[Exercise requirements]: All the lines below need to be transcribed exactly. Pictures get left out.

Source data section start

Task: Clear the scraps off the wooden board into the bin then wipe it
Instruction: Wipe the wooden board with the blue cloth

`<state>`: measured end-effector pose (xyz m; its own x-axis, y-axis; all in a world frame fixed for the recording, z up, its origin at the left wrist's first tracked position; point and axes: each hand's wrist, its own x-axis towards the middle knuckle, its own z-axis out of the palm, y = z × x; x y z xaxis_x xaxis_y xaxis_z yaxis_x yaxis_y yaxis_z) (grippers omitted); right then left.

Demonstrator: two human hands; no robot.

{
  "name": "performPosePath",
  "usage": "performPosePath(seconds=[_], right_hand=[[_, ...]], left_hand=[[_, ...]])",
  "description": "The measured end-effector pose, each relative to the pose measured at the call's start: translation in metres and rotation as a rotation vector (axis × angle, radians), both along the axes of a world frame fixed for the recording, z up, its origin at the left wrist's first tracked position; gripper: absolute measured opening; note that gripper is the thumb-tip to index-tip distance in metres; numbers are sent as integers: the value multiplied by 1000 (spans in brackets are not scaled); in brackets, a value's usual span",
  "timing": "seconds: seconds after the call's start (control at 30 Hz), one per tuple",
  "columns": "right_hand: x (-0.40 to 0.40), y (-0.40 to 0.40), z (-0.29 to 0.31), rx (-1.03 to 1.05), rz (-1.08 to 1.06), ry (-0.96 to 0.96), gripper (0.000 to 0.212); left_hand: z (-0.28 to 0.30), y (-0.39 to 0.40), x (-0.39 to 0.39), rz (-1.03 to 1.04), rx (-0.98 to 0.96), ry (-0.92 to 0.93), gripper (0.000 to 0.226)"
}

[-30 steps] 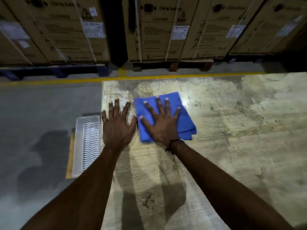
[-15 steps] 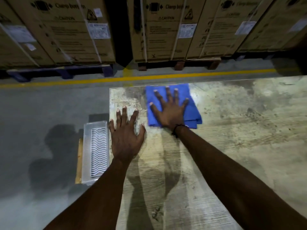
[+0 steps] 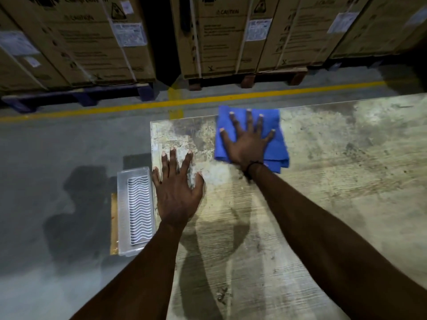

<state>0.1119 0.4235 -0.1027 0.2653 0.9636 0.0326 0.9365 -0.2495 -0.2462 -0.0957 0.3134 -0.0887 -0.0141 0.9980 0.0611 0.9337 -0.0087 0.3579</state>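
Both hands lay flat, fingers spread, on the stained wooden board: the right hand pressing a blue cloth at its far edge, the left hand near the clear bin on the grey warehouse floor.

Wooden board, pale, stained, w/ scuffed grain. On it: folded blue cloth at far edge, right hand flat on top; left hand flat near left edge. Clear plastic bin sits on grey floor just beside board's left edge.
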Motion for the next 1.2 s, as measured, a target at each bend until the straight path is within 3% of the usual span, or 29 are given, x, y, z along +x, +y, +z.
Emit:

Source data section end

[Your solution]:
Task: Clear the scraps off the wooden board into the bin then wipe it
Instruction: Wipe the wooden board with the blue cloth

`<state>`: measured end-effector pose (xyz m; its own x-axis, y-axis; all in a world frame fixed for the recording, z up, its origin at the left wrist's first tracked position; point and axes: each hand's wrist, its own x-axis towards the middle knuckle, its own z-axis out of the palm, y = z × x; x y z xaxis_x xaxis_y xaxis_z yaxis_x yaxis_y yaxis_z) (grippers omitted); right then left.

Demonstrator: two human hands; no robot.

{
  "name": "performPosePath",
  "usage": "performPosePath(seconds=[_], right_hand=[[_, ...]], left_hand=[[_, ...]])",
  "description": "The measured end-effector pose, each relative to the pose measured at the call's start: translation in metres and rotation as a rotation vector (axis × angle, radians), both along the axes of a world frame fixed for the recording, z up, its origin at the left wrist's first tracked position; gripper: absolute measured opening; note that gripper is the thumb-tip to index-tip distance in metres; numbers are sent as integers: the value multiplied by 1000 (spans in brackets are not scaled); in brackets, a value's usual span",
  "timing": "seconds: seconds after the call's start (control at 30 Hz), one per tuple",
  "columns": "right_hand: x (-0.40 to 0.40), y (-0.40 to 0.40), z (-0.29 to 0.31), rx (-1.03 to 1.05), rz (-1.08 to 1.06), ry (-0.96 to 0.96), gripper (0.000 to 0.212); left_hand: z (-0.28 to 0.30), y (-0.39 to 0.40), x (-0.39 to 0.39), rz (-1.03 to 1.04), rx (-0.98 to 0.96), ry (-0.92 to 0.93), gripper (0.000 to 0.226)"
}

[-30 steps] 
[-15 steps] 
[+0 steps] 

<state>0.1119 0.4235 -0.1027 0.2653 0.9636 0.0326 0.9365 -0.2495 -0.2462 -0.0957 0.3134 -0.0887 -0.0141 0.9980 0.0611 0.9337 -0.0087 0.3579</state>
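Both hands lay flat, fingers spread, on the stained wooden board: the right hand pressing a blue cloth at its far edge, the left hand near the clear bin on the grey warehouse floor.

Wooden board, pale, stained, w/ scuffed grain. On it: folded blue cloth at far edge, right hand flat on top; left hand flat near left edge. Clear plastic bin sits on grey floor just beside board's left edge.
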Motion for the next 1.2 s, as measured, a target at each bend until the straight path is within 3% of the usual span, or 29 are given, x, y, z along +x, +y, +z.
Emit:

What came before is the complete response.